_What is needed:_ Your response must consist of one number: how many lines in this material contain the word "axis".

_Dataset excerpt:_
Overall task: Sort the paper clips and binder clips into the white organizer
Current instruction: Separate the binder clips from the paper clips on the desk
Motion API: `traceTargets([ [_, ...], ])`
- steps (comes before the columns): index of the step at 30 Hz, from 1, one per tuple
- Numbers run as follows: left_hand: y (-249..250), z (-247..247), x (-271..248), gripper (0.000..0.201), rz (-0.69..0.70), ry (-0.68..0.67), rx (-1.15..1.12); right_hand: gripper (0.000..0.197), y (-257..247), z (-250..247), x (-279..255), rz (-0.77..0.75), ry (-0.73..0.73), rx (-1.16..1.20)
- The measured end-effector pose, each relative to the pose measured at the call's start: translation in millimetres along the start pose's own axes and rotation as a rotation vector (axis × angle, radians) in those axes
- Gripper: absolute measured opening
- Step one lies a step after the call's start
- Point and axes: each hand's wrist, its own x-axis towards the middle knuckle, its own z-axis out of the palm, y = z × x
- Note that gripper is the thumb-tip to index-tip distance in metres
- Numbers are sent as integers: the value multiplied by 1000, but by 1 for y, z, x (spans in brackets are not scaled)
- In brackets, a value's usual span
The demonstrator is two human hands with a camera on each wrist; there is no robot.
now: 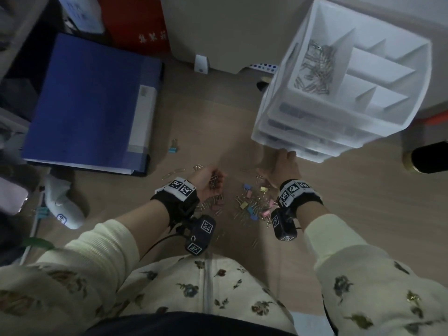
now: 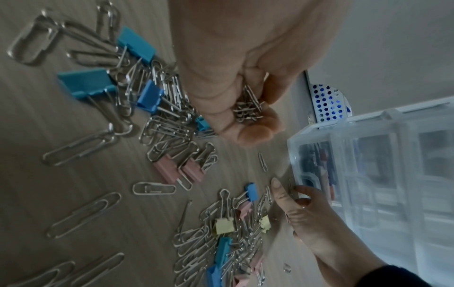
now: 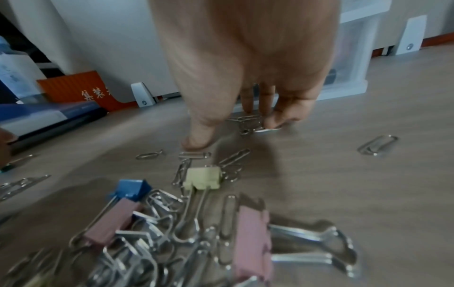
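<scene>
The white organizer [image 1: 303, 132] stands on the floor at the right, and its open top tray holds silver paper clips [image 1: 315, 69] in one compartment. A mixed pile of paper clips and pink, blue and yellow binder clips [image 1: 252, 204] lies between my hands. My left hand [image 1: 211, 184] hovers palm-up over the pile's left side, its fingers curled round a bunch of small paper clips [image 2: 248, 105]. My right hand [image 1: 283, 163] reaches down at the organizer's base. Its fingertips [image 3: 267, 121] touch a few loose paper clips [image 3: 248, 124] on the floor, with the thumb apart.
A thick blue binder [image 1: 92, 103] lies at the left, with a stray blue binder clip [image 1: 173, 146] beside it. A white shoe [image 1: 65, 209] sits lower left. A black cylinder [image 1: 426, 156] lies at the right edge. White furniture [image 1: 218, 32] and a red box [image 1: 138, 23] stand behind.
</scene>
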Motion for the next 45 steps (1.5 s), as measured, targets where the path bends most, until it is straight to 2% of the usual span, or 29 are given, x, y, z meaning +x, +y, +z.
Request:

_Answer to this exercise:_ 2